I was thinking about this very topic over the holidays, and I ultimately landed on it needing to become a bigger part of what I do in 2026. I will obviously continue to write this daily blog, but I want to be better at putting myself out there in other ways, creating more video content, and building up Globizen's overall brand as a city-builder committed to creating better places.
We have started by posting regular (almost daily) content to Instagram (Globizen & Parkview Mountain House), but there's more we want to do. The first obstacle is getting over the fear of what people might think if I take candid videos of myself running in Central Park (people couldn't care less). And the second obstacle is time. It's a lot of work. But building a company and raising capital have always been a lot of work.

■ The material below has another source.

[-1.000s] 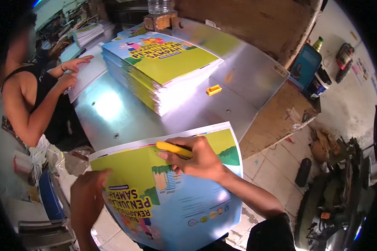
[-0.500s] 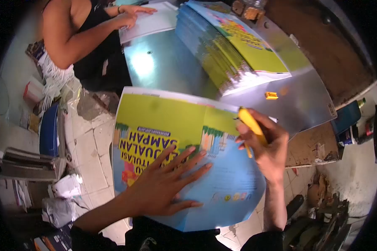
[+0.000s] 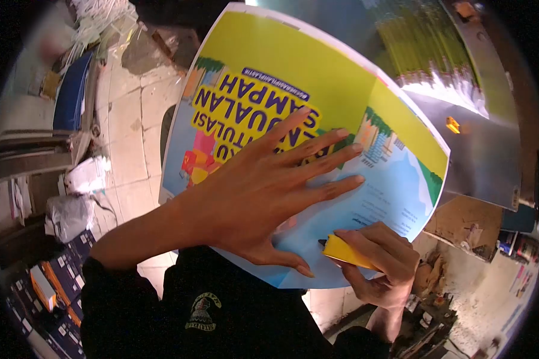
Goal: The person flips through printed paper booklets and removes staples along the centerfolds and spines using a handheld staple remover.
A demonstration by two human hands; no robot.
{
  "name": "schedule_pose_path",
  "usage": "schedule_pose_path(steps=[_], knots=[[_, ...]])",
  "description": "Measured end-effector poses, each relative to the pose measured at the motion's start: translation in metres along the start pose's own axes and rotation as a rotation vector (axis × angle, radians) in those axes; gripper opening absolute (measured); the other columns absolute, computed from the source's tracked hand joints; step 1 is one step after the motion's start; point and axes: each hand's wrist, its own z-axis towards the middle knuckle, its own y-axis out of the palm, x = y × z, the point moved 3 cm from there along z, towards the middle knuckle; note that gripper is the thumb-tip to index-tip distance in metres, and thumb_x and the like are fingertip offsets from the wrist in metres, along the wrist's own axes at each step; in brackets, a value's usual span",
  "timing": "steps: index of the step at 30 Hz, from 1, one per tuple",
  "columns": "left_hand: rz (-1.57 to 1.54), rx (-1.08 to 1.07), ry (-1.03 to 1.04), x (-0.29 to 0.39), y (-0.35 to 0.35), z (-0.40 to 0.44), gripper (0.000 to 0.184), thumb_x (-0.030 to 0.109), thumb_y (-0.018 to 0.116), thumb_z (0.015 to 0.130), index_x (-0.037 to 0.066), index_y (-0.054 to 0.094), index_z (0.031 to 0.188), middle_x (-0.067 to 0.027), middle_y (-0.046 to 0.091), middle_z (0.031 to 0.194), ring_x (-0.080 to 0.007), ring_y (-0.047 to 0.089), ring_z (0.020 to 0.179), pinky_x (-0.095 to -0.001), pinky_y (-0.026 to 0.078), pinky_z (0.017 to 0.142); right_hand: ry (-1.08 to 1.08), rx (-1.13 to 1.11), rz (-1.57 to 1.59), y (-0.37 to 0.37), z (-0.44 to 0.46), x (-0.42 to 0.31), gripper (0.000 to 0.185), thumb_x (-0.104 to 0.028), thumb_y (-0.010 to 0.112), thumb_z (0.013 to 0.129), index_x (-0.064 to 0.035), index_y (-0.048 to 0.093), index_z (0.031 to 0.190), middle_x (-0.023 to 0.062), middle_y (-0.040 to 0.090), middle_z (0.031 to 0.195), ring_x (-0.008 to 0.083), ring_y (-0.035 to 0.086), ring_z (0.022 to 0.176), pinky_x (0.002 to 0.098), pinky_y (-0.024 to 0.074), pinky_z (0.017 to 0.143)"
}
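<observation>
My left hand (image 3: 263, 185) lies with fingers spread on a printed cover sheet (image 3: 317, 66) in green and blue, pressing near its middle. The sheet's lettering appears upside down. In my right hand (image 3: 383, 257) is a yellow tool (image 3: 348, 251) with a dark tip, held near the sheet's lower edge, just right of my left thumb. Whether its tip touches the sheet cannot be made out.
A stack of printed sheets (image 3: 422, 48) stands on the metal table (image 3: 485, 158) at the upper right, with a small yellow object (image 3: 453, 125) beside it. Dark boxes (image 3: 57, 281) are at lower left, a plastic bag (image 3: 70, 218) above them.
The view has tilted down and shifted. My left hand has gone from the sheet's side onto its surface. My right hand has moved the yellow tool from the top edge down to the lower edge.
</observation>
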Motion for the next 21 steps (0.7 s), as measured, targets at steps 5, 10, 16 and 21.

I don't remember signing up for Thesis Driven's newsletter, but I'm on it, and it does sound like something I would do. Their latest post, the first of this year by Brad Hargreaves, is called "Seven Real Estate Predictions for 2026." And I'd like to draw your attention to the last one. Here it is verbatim:
The word “sponsor” has historically implied episodic activity: raise capital, do a deal, return capital, repeat. That framing made sense when real estate investing was primarily about financial engineering and asset selection.
It makes far less sense in a world where alpha increasingly comes from operations.
By 2026, I think the most sophisticated real estate operators will stop being thought of—and thinking of themselves—as sponsors at all. They will be platforms. And platforms are underwritten differently.
Rather than being evaluated solely on IRRs and realized multiples, these businesses will increasingly be assessed through a private equity lens: EBITDA generation, revenue streams, margin stability, customer (tenant) retention, technology leverage, scalability of systems, and durability of management teams. Deal performance will still matter, but as proof points—not as the whole story.
The consequences? Platform economics reward longer-term thinking, reinvestment, and organizational maturity. They also open the door to entirely different capital partners, exit paths, and valuation frameworks that look a lot more like growth equity than traditional real estate promote structures.
This really resonates with me. Sponsor, promoter, and developer — these names have historically reflected the entrepreneurial and deal-specific nature of real estate. It's also one of the reasons why project brands typically overshadow developer brands; the focus is on that one deal.
A good deal is a good deal. We all get that. Sometimes a single deal is all that is needed to change your life. But as a general rule, I am much more interested in longer-term thinking, an approach that compounds over time, the opportunity to continually refine a craft, and the growth of brand equity.
In Brad's words, that is "platform over sponsor."